In Brief: Travel, Supermarkets, Builders, Insurance Brokers

Weekly Reports | Apr 01 2022

Weekly Broker Wrap, In Brief: Structural change impacts travel, inflation drives up grocery shelf prices, construction pressures continue, insurance brokers face regulatory review.

-Corporate travel exposure best suited to weather structural industry change
-Momentum in supermarket inflation likely in the March quarter
-Small builders most at risk of insolvency amid continuation of construction industry pressures
-Australian insurance broker revenue unlikely to be impacted by government review

By Danielle Austin

Toughest months ahead for travel

As both international and domestic travel resume, the travel management industry is facing structural change that is likely to impact on earnings ability. Capacity has been impacted, costs of travel are likely to increase although demand is likely to remain strong, and travel agent commission fees have declined from some airlines.

The Australian Federation of Travel Agents has suggested that the next six months will the most challenging for the travel industry, with agents likely to be tasked with processing the estimated $6bn in travel credits currently held by Australian customers, offering little revenue for agencies.

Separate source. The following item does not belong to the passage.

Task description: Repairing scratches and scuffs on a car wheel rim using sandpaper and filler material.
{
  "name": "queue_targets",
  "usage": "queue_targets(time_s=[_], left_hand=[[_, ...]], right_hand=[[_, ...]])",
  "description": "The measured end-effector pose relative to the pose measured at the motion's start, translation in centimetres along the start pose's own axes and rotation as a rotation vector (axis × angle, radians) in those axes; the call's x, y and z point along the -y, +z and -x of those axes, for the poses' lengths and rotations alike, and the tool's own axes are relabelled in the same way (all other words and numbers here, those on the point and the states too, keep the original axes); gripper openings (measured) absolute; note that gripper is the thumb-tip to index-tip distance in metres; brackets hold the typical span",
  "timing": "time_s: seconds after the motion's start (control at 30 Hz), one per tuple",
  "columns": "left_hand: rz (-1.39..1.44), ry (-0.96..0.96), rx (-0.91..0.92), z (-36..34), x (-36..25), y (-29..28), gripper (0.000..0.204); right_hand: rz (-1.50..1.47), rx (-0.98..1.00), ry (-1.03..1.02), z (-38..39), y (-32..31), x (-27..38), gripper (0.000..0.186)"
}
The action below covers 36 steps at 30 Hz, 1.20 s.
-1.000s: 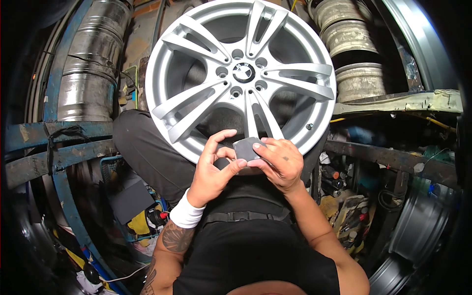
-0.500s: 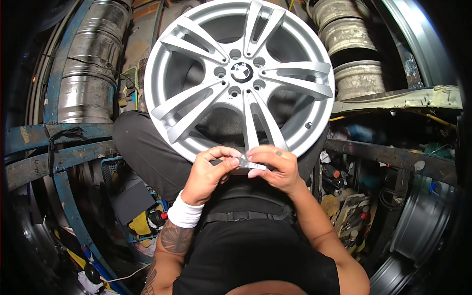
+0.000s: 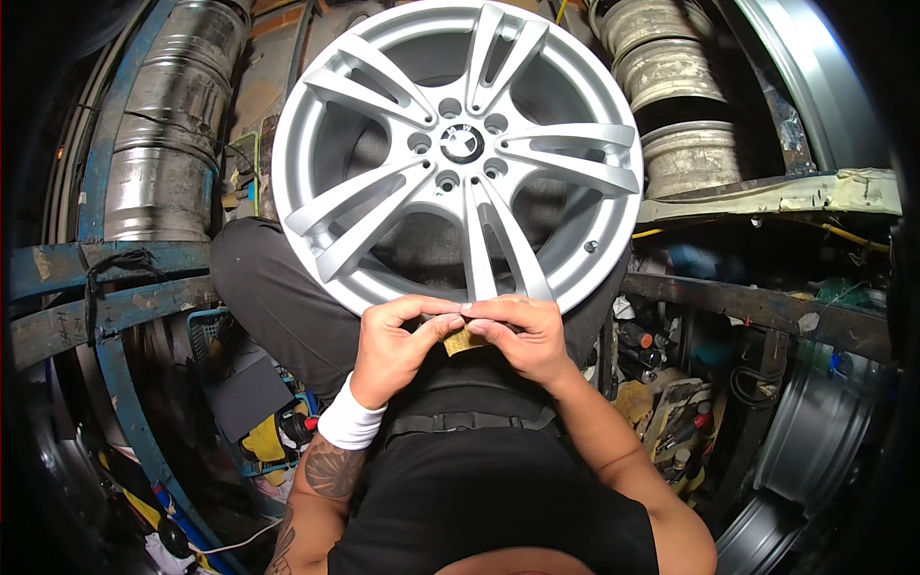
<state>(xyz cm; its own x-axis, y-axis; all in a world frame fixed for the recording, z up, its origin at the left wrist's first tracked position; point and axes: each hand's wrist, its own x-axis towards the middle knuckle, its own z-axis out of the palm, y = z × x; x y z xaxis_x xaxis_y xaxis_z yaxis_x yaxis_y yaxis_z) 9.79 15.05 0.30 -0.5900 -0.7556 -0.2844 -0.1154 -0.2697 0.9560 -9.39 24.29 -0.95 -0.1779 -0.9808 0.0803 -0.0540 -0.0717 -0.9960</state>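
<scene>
Close in front of my body, my left hand point(image 3: 393, 345) and my right hand point(image 3: 527, 335) meet, fingertips together. Both pinch a small strip point(image 3: 462, 342) whose yellowish-tan face shows below my thumbs; its upper part is hidden by my fingers, and its exact kind I cannot make out. Just beyond my fingertips, a silver alloy wheel point(image 3: 292, 206) with split double spokes leans up across my lap. A round black-and-white cap point(image 3: 461, 144) sits at its hub, ringed by bolt holes. A valve stem point(image 3: 591, 246) shows on the lower right of its rim.
Stacked bare metal wheels point(image 3: 163, 163) stand at the far left, with dusty ones point(image 3: 676, 86) at the far right. Blue-painted metal frames point(image 3: 144, 292) flank my legs. A blue basket point(image 3: 206, 335) of odds and ends sits at left; tools and clutter point(image 3: 671, 431) lie at right.
The strip has been turned, from a silvery face showing to a yellowish-tan one. My fingers have come closer together around it. The wheel appears slightly further left in view.
</scene>
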Motion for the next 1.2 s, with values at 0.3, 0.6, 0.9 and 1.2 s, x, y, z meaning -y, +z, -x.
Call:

Domestic supply is currently diminished, with an estimated 26 aircrafts lost to the Tiger exit impacting available domestic supply, although market analysts expect the exit of the low-cost airline will drive a higher average ticket price even if capacity is rebuilt by other airlines. Short-term, the apparently demand-led scaling back of scheduled third quarter domestic capacity by both Qantas ((QAN)) and Virgin could see airlines reduce ticket prices to entice consumers, and international capacity looks likely to be lower as some airlines opt not to reintroduce services to Australia.

Elevated oil pricing is also likely to impact the travel industry, driving an estimated 7% increase to ticket costs at current spot prices. Despite this, the market largely expects a rise in flight costs won’t be a huge deterrent to customers given prolonged border closures and housing savings on holiday spend in recent years.

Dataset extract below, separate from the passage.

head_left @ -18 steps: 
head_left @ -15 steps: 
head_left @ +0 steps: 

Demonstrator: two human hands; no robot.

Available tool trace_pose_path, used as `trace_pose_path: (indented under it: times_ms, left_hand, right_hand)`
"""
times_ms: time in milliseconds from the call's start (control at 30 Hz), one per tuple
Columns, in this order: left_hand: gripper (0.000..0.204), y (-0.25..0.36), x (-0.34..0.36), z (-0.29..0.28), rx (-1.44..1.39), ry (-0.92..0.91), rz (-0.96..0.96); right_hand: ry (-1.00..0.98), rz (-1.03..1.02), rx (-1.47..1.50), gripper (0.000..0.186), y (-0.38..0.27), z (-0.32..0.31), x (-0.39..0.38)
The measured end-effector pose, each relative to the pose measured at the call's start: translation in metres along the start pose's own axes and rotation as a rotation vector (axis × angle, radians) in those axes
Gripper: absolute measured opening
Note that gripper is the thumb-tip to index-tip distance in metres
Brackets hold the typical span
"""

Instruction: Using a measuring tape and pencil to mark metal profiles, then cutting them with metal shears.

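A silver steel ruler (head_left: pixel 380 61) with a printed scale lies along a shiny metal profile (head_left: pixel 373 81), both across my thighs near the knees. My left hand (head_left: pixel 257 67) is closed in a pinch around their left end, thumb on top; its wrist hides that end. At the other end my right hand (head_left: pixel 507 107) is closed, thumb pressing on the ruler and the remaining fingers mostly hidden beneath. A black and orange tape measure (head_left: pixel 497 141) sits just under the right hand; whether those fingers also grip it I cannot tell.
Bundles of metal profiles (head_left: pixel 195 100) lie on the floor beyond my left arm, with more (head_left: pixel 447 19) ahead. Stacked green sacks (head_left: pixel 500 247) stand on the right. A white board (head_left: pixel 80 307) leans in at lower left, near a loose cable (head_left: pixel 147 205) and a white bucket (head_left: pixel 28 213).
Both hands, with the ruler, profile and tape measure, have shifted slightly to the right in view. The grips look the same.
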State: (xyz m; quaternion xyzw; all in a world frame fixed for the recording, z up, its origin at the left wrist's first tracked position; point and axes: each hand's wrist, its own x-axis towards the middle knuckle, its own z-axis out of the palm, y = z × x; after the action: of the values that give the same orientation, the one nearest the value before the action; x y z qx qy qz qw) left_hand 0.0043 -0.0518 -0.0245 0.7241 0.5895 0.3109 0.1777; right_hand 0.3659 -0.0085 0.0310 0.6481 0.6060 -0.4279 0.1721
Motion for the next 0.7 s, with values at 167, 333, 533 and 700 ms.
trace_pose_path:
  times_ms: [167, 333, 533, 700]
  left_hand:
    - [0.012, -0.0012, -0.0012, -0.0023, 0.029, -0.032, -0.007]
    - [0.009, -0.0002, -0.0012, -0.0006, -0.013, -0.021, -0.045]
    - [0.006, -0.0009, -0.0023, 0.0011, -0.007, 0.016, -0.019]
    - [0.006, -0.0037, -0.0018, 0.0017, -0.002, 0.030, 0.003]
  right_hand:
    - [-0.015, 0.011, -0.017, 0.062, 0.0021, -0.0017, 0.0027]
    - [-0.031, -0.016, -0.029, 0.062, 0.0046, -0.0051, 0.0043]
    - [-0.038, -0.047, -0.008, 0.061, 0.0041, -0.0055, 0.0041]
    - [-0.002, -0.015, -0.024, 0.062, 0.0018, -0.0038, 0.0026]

Jarden prefers travel management picks with better exposure to corporate travel bookings over leisure, noting Corporate Travel Management ((CTD)) as its top pick given its insulation against structural change and upside potential through acquisition.

Further supermarket inflation on the cards

Elevated supermarket shelf prices have left little doubt as to the current inflationary environment, with the industry suggesting shelf price inflation currently sits at 3-4% amid widespread price hikes from suppliers. Experts assume costs are largely passed through to the customer, noting the passing through of costs will help supermarkets offset some expected volume loss as the workforce shifts back to working in offices and at-home meals decline. The ABS demonstrated a slowing of food inflation in the December quarter, but market analysts are predicting a significant rise will be evident in the March quarter.

Macquarie notes the inflationary environment post extended lockdowns offers a unique coupling of events with little historical comparison. Increased inflation would normally drive an uptake of at-home consumption and outperformance of staple retailers amid tightening of discretionary spending, but the period of extended restrictions may dampen this impact.

Macquarie notes its preferred supermarket retailers remain Coles Group ((COL)) and Metcash ((MTS)) before Woolworths Group ((WOW)), preferring lower price-to-earnings ratio exposures.

Insolvencies to rise as construction industry remains tough

The construction industry continues to grapple with the trifecta of issues that is rising costs, a tight labour market, and elevated demand, and industry experts are predicting a rise in insolvencies is on the horizon, particularly for small builders and contractors. While pressures are being felt industry-wide, certain geographical areas have been harder hit than others, with south east Queensland highlighted as particularly susceptible to pressures as recent flood events drive labour to emergency works and weather causes additional delays.